Бежим на третий путь. Я Алеше Клокову говорю:
– Слушай, Клоков, где же это ты у нас взрывчатку нашел? Смеется:
– Помалкивай себе, Гурыч, в бумажку. Эдакий камень бутовый только взрывчаткой и колыхнешь. Сам видишь.
Ну, в общем, уговорили. Поставили нас в хвосте. Через час дали отправление.
Теперь такая картина. Эшелон этот на самый фронт идет. Везут всякое такое, чего вам и знать не предусмотрено, не могу сказать. Словом, взрывчатым вагоном испугать их уж нельзя. Куда там! Ну, а направление наше идет на станцию Синегубовка. А потом разъезд Степняки, Молибога, Синереченская, Рыжики, Бор-Горелый, Старые Дубы, Казявино, Козодоевка, Чибрики, Гать и, значит, ваш город, станция назначения. А фронт тут крученый. И в местности еще кое-где бои. Так что ехать-то надо с оглядкой.
День едем – ничего, порядок. Правда, летали над нами какие-то, кружились. Одни говорят – наши, другие доказывают – немцы. Кто их разберет! Бомбами не кидались. И у нас в эшелоне на двух площадках зенитки были – огонь не давали.
А местность кругом сильно разоренная. Недавно еще тут немец был. Пожег все, злодей, порушил, глядеть жалко. Пустынь горелая… И дорога на живую нитку пошита. Еле едем.
Прибыли мы под вечер на станцию Синереченскую. Пошел я за кипятком, чайком решил согреться. Хлеба получил по рейсовым карточкам. Возвращаюсь обратно, к своему вагону. А вечер был дождливый, ветреный. Пробрало меня порядком. Иду, мечтаю про чаек. Влезаю на площадку, гляжу – сидит кто-то. Забился в угол, как веник.
– Это еще что за прибавление семейства? Клоков, ты чего смотришь? Не видишь, постороннее лицо? Законопорядков не знаешь?
А это девчонка, годков этак двенадцати. Сидит, нахохлилась. На ней стеганка ватная, грязным полотенцем перепоясана заместо кушака. Из-под полушалка стриженые волосы торчат. Худая, немытая. А глаза так и стригут.
– Дяденька, меня с того поезда ссадили.
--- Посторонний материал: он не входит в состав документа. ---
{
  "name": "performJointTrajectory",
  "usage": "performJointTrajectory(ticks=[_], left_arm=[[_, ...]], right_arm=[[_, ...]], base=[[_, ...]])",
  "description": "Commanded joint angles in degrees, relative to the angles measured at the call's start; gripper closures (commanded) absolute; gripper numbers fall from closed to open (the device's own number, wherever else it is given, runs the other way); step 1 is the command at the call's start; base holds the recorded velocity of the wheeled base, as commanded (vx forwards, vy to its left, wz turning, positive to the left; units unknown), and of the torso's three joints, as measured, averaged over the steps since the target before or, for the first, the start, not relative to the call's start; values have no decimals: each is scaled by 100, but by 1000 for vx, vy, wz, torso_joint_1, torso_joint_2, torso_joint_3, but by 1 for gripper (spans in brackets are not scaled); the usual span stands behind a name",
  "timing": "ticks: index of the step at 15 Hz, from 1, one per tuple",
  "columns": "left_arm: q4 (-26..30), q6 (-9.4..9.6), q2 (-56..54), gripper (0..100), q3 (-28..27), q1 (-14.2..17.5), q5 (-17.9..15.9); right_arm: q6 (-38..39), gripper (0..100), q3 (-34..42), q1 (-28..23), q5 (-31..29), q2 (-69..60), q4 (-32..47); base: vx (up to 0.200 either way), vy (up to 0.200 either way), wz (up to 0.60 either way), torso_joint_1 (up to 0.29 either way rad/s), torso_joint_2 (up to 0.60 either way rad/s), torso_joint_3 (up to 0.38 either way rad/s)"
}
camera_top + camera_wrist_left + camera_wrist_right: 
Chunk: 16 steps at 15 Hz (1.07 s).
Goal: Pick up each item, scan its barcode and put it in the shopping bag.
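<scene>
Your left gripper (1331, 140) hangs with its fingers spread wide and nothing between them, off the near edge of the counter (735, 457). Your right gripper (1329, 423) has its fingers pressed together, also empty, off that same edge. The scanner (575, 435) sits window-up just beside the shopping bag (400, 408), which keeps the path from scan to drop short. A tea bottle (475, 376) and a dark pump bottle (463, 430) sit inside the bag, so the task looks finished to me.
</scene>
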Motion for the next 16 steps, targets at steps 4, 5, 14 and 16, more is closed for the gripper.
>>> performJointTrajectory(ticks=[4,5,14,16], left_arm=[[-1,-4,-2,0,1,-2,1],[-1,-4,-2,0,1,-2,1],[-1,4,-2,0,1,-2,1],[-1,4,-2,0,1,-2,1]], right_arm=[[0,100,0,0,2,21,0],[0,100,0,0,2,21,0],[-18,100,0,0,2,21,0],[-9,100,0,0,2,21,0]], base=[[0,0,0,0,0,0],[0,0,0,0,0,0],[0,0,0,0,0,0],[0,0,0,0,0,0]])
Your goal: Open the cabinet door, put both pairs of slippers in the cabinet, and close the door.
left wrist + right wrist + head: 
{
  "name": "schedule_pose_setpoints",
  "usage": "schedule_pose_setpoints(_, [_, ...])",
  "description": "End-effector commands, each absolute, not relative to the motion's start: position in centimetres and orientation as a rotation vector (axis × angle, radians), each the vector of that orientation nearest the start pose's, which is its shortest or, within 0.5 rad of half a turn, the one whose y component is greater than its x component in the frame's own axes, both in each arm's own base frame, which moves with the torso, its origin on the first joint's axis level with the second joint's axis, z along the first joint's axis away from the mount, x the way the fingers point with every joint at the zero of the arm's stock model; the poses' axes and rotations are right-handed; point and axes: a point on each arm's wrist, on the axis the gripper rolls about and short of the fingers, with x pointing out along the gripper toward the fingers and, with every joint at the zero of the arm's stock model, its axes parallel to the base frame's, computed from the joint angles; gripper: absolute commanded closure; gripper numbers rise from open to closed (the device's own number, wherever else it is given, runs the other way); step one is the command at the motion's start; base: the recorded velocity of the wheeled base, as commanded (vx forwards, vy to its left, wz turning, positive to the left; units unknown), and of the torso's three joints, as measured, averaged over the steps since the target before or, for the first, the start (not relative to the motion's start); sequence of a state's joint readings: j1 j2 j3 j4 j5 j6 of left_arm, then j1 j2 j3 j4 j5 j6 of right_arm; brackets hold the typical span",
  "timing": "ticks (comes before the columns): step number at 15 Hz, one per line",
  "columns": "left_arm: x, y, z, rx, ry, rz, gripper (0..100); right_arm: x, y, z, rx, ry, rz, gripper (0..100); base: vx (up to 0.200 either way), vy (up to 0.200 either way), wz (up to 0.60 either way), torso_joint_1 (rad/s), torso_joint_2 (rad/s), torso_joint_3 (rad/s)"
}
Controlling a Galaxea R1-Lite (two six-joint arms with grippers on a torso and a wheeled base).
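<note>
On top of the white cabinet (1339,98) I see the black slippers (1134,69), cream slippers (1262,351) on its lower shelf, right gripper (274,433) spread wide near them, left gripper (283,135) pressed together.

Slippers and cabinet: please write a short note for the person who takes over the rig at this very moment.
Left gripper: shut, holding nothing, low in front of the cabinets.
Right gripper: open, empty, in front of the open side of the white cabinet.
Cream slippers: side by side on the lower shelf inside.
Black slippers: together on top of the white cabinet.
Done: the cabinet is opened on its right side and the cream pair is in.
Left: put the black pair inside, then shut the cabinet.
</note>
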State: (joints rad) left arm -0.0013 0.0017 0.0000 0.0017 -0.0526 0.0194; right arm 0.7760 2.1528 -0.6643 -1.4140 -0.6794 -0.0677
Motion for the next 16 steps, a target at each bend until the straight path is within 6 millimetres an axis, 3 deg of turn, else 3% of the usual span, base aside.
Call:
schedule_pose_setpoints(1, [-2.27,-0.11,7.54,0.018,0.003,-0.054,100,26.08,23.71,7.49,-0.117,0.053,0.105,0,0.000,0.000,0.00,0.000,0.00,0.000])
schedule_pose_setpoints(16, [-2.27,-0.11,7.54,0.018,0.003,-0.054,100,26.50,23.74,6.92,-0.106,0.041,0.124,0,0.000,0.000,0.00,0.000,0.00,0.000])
Можно? Мне только до Козодоевки доехать.
– Какие, – говорю, – такие Козолуповки, Козодоевки! Инструкции не знаешь? А ну, кыш-кыш, шевелись, ишь какие завелись! Скидывай отсюда свои мешки. Гляди, какая расторопная, пристроилась. Спекулянничать небось ездила? Наловчилась с малых лет, – говорю я ей.
А она:
– Я, – говорит, – не спекулянничать. Это я сухарей везу своим. Я их уж два года не видала. Вот уехала к тете за Ростов, а сюда немцы вошли. У меня там, в Козодоевке, мама и братик Сережа.
– И разговоров твоих слышать не хочу. Слезай! Но тут Клоков мой подходит, отзывает меня в сторону и говорит:
– Слушай, Гурыч, а пускай себе едет. От нее ось не переломится, букса не сгорит, поезд не расцепится. Намаялась девчонка.
– Да ты что, – говорю, – Алексей, соображение у тебя хоть на копейку осталось? Воинский эшелон, вагон чрезвычайный, а мы зайцев возить будем. Ишь ты, приютил, какой добренький!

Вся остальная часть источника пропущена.